I was 3 months pregnant in March 1989 when I accepted the invitation to be the soprano for Vinesong – a reputable vocal music ministry based in the United Kingdom. It required that I travel across countries, continents, peaks and plains. Itinerant ministry wasn’t new to me. It was all I did since I was 16-years-old. This invitation somehow was different. We were hedged in by a firewall of prayer and our faith in God was steadfast. We knew God had a plan for our lives and our baby, and we rested in His care. We trusted for His provision. We embarked upon a South African ministry tour at the Rhema Church in Johannesburg where Pastor Ray Macauley prayed for our unborn child and asked God to help it be a perfect international missions-baby; to give it peace and keep it comfortable while travelling across continents. 

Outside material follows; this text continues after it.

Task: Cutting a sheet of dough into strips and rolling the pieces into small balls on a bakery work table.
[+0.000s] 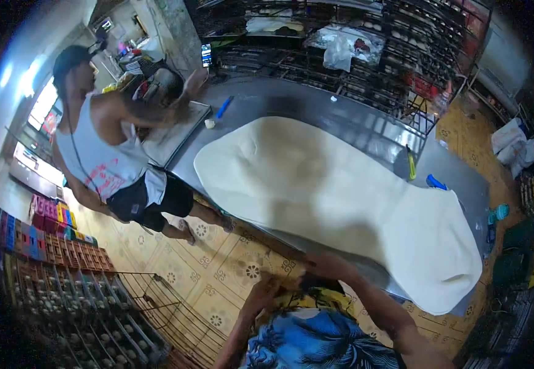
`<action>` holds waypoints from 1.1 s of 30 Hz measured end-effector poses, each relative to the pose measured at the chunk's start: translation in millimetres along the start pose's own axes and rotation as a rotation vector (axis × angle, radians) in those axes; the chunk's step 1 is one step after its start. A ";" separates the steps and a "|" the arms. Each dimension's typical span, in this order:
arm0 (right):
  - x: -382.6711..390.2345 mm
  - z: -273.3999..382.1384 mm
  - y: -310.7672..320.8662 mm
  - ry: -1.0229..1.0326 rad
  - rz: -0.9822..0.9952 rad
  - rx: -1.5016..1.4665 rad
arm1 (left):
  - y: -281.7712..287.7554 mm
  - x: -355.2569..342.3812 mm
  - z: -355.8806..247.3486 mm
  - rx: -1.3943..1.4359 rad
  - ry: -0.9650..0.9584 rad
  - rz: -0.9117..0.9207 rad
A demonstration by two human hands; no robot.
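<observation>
A long, thick sheet of pale dough (353,184) lies across the metal worktable (248,92), its right end folded over or layered. At my waist, back from the table's near edge, are my left hand (270,290) and my right hand (328,268). Both are dark and blurred, close to a dark patch and a yellow cloth (319,299) over my blue patterned clothing (304,338). Whether they grip the cloth, the frame does not show. Neither hand touches the dough.
A co-worker (104,141) stands at the table's left end, one arm raised over a tray (175,138). A blue tool (224,107), a small dough piece (210,123), a yellow-green tool (411,163) and a blue object (436,182) lie beside the dough. Racks (82,307) stand lower left.
</observation>
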State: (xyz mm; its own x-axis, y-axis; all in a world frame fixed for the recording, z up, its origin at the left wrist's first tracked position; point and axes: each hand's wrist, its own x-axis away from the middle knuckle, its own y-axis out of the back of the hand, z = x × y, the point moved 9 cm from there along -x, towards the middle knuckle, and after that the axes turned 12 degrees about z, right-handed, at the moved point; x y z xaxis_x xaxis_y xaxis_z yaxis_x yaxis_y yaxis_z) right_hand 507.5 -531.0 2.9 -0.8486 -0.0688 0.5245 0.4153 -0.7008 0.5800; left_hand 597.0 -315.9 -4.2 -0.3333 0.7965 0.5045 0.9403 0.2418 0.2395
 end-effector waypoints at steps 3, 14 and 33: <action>-31.2 4.6 62.0 0.077 -0.113 -0.084 | 28.5 -36.4 -35.9 -0.079 -0.152 0.078; -72.0 -56.8 346.6 0.271 -1.007 -0.798 | 177.5 -180.1 -56.8 -0.160 -0.146 -0.039; -197.5 -147.2 804.2 -0.541 -1.092 0.492 | 280.2 -334.8 -86.4 -0.870 -0.225 0.016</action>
State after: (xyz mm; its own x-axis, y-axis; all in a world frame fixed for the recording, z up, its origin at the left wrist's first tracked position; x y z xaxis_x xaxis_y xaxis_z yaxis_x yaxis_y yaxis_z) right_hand 960.8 -1185.4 274.0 -0.6310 0.7373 -0.2413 -0.2242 0.1245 0.9666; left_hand 966.1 -562.7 -34.3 -0.2132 0.9082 0.3602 0.5297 -0.2023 0.8237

When we arrived In England I was well cared for and all seemed well. I enjoyed playing numerous “bath games” with my baby long before I held him in my arms. Six months into my pregnancy an ultrasound revealed irregularities.  It was determined that my baby’s spine was not visible. A very worrying and dangerous position for the baby to be in. The examination and consultation were one of the worst moments in my life. I had been in missions and ministry for most of my years and naively assumed that my position in serving God in ministry would protect me from adverse circumstances. Or that somehow, I would be overlooked by adversity. I arrogantly thought I was spiritually strong enough to handle anything. More doctors were called in to check. Same result. Oh, how shocked was my neatly wrapped prosperity theology of, “Believe, declare it and you will receive”. I knew nothing of the sovereignty of God then. But I was about to find out. 

“We suggest abortion. Your baby will be born with grave abnormalities that will affect his life until he eventually is overcome by them. We can confirm that your baby will definitely be born with Spina Bifida”. Terrifying words and a sorrowful diagnosis. A horrifying future for my faith to process. Suddenly all the vows I made about abortion deserted me. As a Christian I promoted and firmly stood on anti-abortion standards. I considered what life would be like for him. What it would be like having to journey into a future with a differently abled child.  All these thoughts and more circled inside my head and disrupted my dreams and faith.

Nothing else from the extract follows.